#### Dataset section
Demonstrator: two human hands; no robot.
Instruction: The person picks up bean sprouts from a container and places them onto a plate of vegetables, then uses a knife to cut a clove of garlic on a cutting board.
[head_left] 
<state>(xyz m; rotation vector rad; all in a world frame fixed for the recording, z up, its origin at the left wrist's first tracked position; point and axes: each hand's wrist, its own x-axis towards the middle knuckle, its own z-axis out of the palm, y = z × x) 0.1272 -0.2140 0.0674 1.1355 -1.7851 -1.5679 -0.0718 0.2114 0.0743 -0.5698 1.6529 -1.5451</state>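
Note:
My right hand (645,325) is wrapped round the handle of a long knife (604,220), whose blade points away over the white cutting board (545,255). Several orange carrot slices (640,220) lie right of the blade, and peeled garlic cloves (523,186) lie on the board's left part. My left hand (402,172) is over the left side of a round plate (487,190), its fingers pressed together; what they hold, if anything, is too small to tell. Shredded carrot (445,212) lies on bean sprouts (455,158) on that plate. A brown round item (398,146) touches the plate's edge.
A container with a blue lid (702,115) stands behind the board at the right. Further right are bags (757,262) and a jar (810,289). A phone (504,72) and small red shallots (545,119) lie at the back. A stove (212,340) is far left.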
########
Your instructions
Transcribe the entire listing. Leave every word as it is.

Completed task
Demonstrator: two human hands; no robot.
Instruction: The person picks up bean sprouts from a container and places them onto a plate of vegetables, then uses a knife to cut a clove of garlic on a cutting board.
[head_left] 
<state>(xyz m; rotation vector rad; all in a world frame fixed for the recording, z up, its origin at the left wrist's first tracked position; point and axes: each hand's wrist, its own x-axis towards the middle knuckle, its own z-axis out of the palm, y = z × x) 0.1272 -0.2140 0.0674 1.1355 -1.7851 -1.5679 -0.0718 0.2114 0.0743 -0.5698 1.6529 -1.5451</state>
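Note:
My right hand (645,325) is wrapped round the handle of a long knife (604,220), whose blade points away over the white cutting board (545,255). Several orange carrot slices (640,220) lie right of the blade, and peeled garlic cloves (523,186) lie on the board's left part. My left hand (402,172) is over the left side of a round plate (487,190), its fingers pressed together; what they hold, if anything, is too small to tell. Shredded carrot (445,212) lies on bean sprouts (455,158) on that plate. A brown round item (398,146) touches the plate's edge.
A container with a blue lid (702,115) stands behind the board at the right. Further right are bags (757,262) and a jar (810,289). A phone (504,72) and small red shallots (545,119) lie at the back. A stove (212,340) is far left.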

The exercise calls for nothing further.